# Silver Titanium Carbon Fiber Interior Trim



## EEVLWYS (Oct 8, 2006)

Its far from custom...but i had some parts dipped in silver titanium carbon fiber from a company in texas called diptech...i really like the look to match the white exterior.


----------



## tko_818 (Nov 4, 2009)

looks sick homie!!! makes me wanna do a black version on my truck :nicoderm:


----------



## CustomMachines (Sep 17, 2005)

thats a nice effect created, that could be used for some cool things


----------



## KAKALAK (Mar 11, 2005)

so thats a coating..... it doesnt look like it :wow: looks nice



price and any contact info


----------



## cashmoneyspeed (Jun 21, 2005)

Looks bad ass.

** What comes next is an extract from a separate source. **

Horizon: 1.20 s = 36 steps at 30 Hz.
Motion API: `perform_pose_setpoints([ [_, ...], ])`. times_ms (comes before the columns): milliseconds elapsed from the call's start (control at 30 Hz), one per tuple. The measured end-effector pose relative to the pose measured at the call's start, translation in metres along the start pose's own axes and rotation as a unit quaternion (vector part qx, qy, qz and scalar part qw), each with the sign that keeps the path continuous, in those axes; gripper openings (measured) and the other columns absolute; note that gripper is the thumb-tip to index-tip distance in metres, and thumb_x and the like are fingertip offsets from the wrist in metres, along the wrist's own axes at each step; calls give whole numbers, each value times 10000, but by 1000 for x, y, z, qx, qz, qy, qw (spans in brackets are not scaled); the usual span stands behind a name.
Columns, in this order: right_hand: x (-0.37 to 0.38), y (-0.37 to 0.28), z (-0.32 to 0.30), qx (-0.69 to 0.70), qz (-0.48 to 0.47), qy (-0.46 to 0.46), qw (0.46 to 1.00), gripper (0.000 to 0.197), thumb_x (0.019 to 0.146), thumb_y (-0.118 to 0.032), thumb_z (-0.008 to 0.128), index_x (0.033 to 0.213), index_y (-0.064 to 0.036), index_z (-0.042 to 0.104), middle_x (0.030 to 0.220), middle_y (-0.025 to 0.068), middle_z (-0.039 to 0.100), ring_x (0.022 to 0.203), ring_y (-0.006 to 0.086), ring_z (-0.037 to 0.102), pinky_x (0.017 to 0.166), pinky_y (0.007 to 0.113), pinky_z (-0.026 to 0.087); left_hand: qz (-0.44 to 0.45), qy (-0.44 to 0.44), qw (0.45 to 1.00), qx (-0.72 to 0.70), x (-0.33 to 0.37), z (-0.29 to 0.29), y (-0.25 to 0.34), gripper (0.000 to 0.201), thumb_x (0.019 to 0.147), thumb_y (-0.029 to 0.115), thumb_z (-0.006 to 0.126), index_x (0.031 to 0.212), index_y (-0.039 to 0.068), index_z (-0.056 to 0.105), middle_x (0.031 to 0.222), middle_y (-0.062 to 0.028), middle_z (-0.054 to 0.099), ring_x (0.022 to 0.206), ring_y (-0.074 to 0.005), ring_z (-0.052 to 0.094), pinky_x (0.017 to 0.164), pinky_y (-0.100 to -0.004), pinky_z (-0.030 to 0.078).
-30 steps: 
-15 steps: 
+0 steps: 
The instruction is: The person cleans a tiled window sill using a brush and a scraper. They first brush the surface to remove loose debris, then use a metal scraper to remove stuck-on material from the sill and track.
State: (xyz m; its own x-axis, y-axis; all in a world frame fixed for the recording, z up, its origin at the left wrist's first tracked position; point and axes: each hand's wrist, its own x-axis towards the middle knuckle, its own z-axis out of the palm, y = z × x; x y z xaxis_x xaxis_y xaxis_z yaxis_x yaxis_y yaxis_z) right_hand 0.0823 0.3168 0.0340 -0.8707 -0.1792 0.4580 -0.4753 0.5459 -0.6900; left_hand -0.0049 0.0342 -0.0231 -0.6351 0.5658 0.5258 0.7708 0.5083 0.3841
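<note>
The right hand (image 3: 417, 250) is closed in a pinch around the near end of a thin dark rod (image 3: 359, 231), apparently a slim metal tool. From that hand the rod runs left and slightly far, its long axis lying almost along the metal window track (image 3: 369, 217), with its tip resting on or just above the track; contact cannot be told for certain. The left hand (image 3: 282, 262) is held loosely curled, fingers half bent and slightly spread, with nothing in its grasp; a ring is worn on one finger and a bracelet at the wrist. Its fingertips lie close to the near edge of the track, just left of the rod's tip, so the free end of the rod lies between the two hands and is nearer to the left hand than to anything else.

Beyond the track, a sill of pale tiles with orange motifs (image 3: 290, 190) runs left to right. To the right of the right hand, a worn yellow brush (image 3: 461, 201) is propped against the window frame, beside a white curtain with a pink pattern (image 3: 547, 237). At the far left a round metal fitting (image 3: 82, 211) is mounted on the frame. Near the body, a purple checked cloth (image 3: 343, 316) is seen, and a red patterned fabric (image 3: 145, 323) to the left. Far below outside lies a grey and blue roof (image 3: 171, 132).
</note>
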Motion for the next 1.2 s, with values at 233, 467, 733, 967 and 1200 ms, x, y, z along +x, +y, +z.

I'd consider that custom being that you can't just buy it off the shelf


----------



## EEVLWYS (Oct 8, 2006)

> _Originally posted by KAKALAK_@Aug 8 2010, 02:20 PM~18258069
> *so thats a coating..... it doesnt look like it :wow: looks nice
> price and any contact info
> *


Thanks for the props homies....Cost me $500 for all the interior trim.

Diptech is out of Texas...here is their website.
http://www.dip-tech.net/index.html


----------



## ABRAXASS (Oct 20, 2009)

Would also look nice with candy shot over it.........


----------